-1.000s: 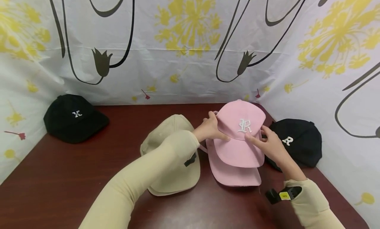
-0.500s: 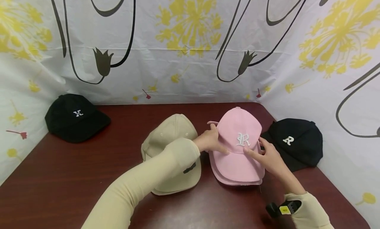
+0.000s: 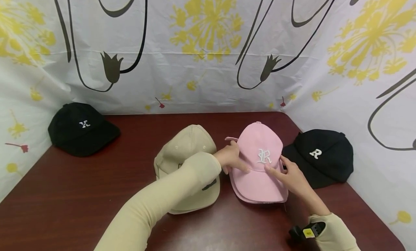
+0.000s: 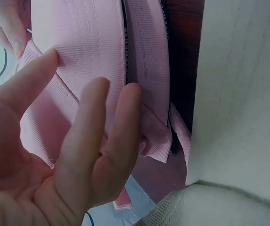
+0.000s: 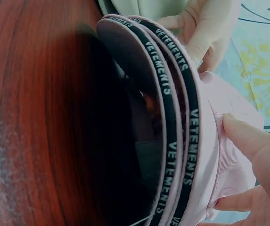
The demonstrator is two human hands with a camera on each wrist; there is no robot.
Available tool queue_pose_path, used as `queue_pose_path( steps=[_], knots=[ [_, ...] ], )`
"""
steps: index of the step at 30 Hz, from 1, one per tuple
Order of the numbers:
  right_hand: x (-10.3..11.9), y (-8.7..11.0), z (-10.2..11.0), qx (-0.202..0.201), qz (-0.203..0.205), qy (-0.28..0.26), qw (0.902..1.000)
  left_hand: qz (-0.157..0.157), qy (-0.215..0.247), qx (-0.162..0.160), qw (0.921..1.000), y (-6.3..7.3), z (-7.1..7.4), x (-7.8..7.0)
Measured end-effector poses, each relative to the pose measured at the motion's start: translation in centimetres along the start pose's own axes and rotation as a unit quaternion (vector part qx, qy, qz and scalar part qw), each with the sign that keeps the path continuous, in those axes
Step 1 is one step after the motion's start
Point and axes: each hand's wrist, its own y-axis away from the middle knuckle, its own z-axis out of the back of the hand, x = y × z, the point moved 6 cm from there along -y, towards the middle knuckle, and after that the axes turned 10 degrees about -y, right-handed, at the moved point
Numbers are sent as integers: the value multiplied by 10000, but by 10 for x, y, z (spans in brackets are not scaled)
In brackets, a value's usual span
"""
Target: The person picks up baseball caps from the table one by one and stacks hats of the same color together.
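Observation:
A pink cap (image 3: 260, 141) with a white embroidered R sits on top of a second pink cap, whose brim (image 5: 166, 115) shows just below the upper one in the right wrist view. My left hand (image 3: 231, 158) holds the upper cap's left side, thumb on the front near the brim seam. On the opposite side my right hand (image 3: 292, 177) grips it, thumb just below the letter. A beige cap (image 3: 190, 146) stands left of the pink pair, partly hidden behind my left sleeve. Dark bands with white lettering line both pink brims.
A black cap (image 3: 331, 157) with a white R lies right of the pink caps, by the cloth wall. Another black cap (image 3: 82, 130) sits at the far left. Everything rests on a dark red-brown table (image 3: 130, 164), with a patterned cloth (image 3: 208, 88) behind.
Both hands have lowered the upper pink cap and drawn it slightly left. It now nearly covers the lower pink cap, with their brims close together.

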Motion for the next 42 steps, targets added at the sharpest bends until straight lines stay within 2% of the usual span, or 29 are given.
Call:
queue_pose_path(
  steps=[11, 17, 20, 27, 30, 35, 42],
  knots=[
    [-6, -2, -5, -64, -198, 428, 9989, 156, -976, -25, 9951, -7, -5, 1],
    [-12, -2, -5, 47, -403, 578, 9975, -8, -1875, -163, 9821, -7, -3, -6],
    [-13, -1, -6, 105, -466, 552, 9973, -78, -2133, -248, 9766, -7, -2, -7],
    [-10, 0, -6, 148, -416, 421, 9981, -94, -2192, -434, 9747, -5, -1, -7],
    [-9, 2, -5, 183, -428, 358, 9983, -161, -2197, -678, 9731, -2, 1, -9],
    [-5, 4, 4, 121, -257, 280, 9992, -266, -2333, -1152, 9652, 3, 12, -15],
    [0, 6, 31, -40, -185, 478, 9987, -492, -1866, -1204, 9738, 2, 36, -26]
  ],
)
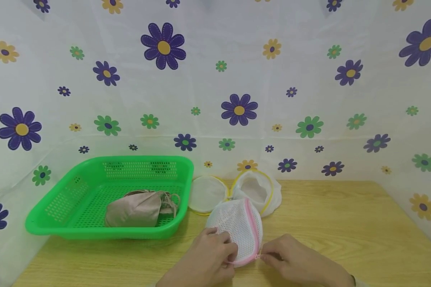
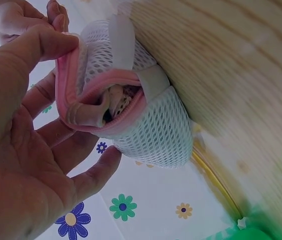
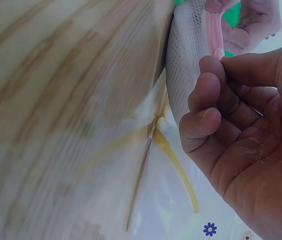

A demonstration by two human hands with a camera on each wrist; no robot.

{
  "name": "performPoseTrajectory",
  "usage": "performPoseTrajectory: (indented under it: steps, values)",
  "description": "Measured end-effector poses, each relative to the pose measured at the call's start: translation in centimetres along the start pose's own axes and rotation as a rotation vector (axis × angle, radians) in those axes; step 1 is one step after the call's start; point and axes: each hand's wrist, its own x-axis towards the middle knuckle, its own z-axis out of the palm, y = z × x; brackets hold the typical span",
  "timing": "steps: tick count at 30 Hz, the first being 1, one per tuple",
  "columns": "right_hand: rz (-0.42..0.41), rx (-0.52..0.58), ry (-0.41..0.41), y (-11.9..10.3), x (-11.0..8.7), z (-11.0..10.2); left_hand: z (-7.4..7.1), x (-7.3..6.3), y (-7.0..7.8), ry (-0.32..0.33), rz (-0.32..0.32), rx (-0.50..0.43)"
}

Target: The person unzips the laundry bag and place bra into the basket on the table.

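A round white mesh laundry bag (image 1: 233, 223) with a pink zipper sits near the table's front. My left hand (image 1: 212, 255) grips its pink edge, thumb on the rim in the left wrist view. At the zipper's end my right hand (image 1: 296, 257) pinches the pink zipper pull (image 3: 219, 53) between thumb and forefinger. Part of the zipper gapes in the left wrist view, and a beige, patterned item (image 2: 118, 100) shows inside; its kind cannot be told.
Behind the mesh bag lies a yellow-rimmed white bag (image 1: 208, 195), opened out with beige cloth in one half. A green plastic basket (image 1: 186, 179) on the left holds a shiny beige drawstring pouch (image 1: 133, 209). A flowered sheet (image 1: 201, 79) hangs behind the wooden table (image 1: 337, 215).
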Motion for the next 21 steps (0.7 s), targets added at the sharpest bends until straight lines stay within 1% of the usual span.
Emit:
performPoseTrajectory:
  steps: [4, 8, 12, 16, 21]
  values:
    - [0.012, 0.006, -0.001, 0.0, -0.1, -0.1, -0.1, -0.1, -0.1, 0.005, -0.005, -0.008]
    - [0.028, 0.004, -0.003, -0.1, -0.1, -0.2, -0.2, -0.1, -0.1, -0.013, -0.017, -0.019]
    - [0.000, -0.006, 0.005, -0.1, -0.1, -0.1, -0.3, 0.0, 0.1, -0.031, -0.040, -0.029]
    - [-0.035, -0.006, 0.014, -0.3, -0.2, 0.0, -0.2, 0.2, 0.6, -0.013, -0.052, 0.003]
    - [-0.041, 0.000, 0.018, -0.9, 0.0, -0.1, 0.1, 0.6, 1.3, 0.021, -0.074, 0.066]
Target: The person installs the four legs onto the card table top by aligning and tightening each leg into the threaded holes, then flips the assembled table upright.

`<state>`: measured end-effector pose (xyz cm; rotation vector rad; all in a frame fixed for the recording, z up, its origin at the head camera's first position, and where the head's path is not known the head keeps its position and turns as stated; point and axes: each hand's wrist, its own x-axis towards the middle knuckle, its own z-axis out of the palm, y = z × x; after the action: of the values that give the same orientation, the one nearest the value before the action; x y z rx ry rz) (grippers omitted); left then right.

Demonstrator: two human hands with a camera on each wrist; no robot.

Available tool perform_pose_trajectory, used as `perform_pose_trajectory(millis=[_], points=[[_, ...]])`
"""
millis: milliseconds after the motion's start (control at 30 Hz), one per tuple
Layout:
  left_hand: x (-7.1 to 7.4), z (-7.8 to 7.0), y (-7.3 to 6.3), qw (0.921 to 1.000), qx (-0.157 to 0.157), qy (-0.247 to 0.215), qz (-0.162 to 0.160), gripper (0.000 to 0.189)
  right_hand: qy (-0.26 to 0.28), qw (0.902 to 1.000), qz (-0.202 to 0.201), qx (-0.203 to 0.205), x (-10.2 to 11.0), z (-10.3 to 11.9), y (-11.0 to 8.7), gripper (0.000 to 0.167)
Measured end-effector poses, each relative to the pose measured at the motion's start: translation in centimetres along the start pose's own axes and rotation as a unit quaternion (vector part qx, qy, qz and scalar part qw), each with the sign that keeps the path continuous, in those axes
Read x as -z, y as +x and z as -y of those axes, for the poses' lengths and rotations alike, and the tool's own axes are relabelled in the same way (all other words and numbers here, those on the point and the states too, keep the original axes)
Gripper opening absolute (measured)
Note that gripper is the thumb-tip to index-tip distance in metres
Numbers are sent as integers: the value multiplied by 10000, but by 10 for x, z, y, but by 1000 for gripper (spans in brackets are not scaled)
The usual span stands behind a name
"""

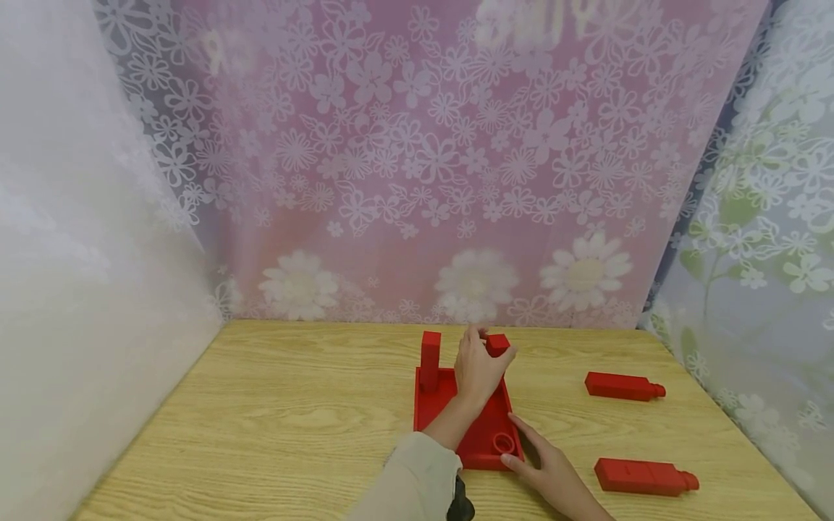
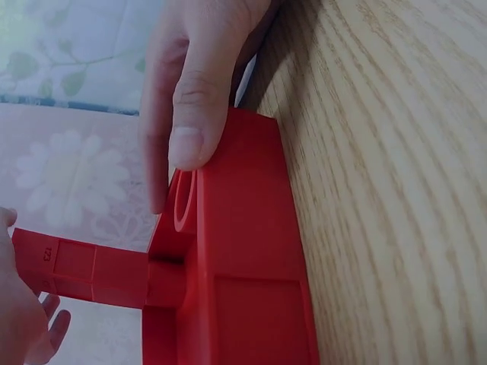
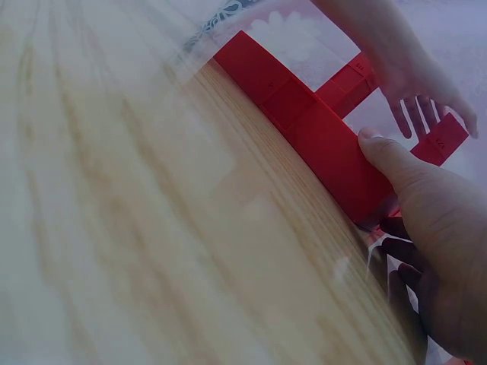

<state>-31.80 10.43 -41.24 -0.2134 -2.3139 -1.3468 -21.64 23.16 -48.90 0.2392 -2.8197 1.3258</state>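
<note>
A shallow red tray (image 1: 481, 434) lies on the table with its hollow side up. One square red post (image 1: 430, 362) stands upright at its back left corner. At the back right corner stands a second post (image 1: 498, 344), marked "123" in the left wrist view. My left hand (image 1: 478, 369) reaches across the tray and holds this post near its top, thumb on the right side and fingers on the left. My right hand (image 1: 554, 474) grips the front right corner of the tray, thumb at the front wall and fingers along the right side. Beside that thumb is a round red socket (image 1: 503, 443).
Two more red posts with narrowed round ends lie on the table to the right, one farther back (image 1: 622, 386) and one nearer (image 1: 645, 477). Flowered curtains (image 1: 456, 145) hang behind the table and at the sides.
</note>
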Motion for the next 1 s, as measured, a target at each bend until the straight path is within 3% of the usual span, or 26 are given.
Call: perform_pose_trajectory(millis=[333,633,1000], points=[[-2,1,-1,9995,-130,196,-216,42,-6,10000,-11,36,0,0,-1,73],[-5,5,-1,9981,-495,50,-354,37,-50,10000,9,-35,1,0,-1,74],[-2,3,2,9995,-302,53,-83,37,-18,10000,13,-3,1,1,-1,73]])
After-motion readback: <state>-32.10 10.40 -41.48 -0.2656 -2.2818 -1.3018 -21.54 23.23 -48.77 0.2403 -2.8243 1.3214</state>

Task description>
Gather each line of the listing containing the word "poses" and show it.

Answer space>
Measured end-effector poses, each relative to the pose measured at the motion's start: translation in centimetres along the start pose's own axes and rotation as a unit quaternion (vector part qx, qy, qz and scalar part qw), each with the sign that keeps the path continuous, in those axes
  "description": "Measured end-effector poses, each relative to the pose measured at the call's start: translation in centimetres along the start pose's own axes and rotation as a rotation vector (axis × angle, radians) in those axes; step 1 is one step after the call's start; point and axes: each hand's wrist, its own x-axis towards the middle knuckle, its own z-axis out of the palm, y = z × x; brackets hold the typical span",
Measured end-effector poses, each relative to the pose measured at the motion's start: translation in centimetres along the start pose's own axes and rotation as a unit quaternion (vector part qx, qy, qz and scalar part qw), each with the sign that keeps the path continuous, in those axes
Read x as -z, y as +x and z as -y of those axes, for the poses' lengths and rotations alike, and the tool's own axes are relabelled in the same way (all other words and numbers here, those on the point and the states too, keep the original axes)

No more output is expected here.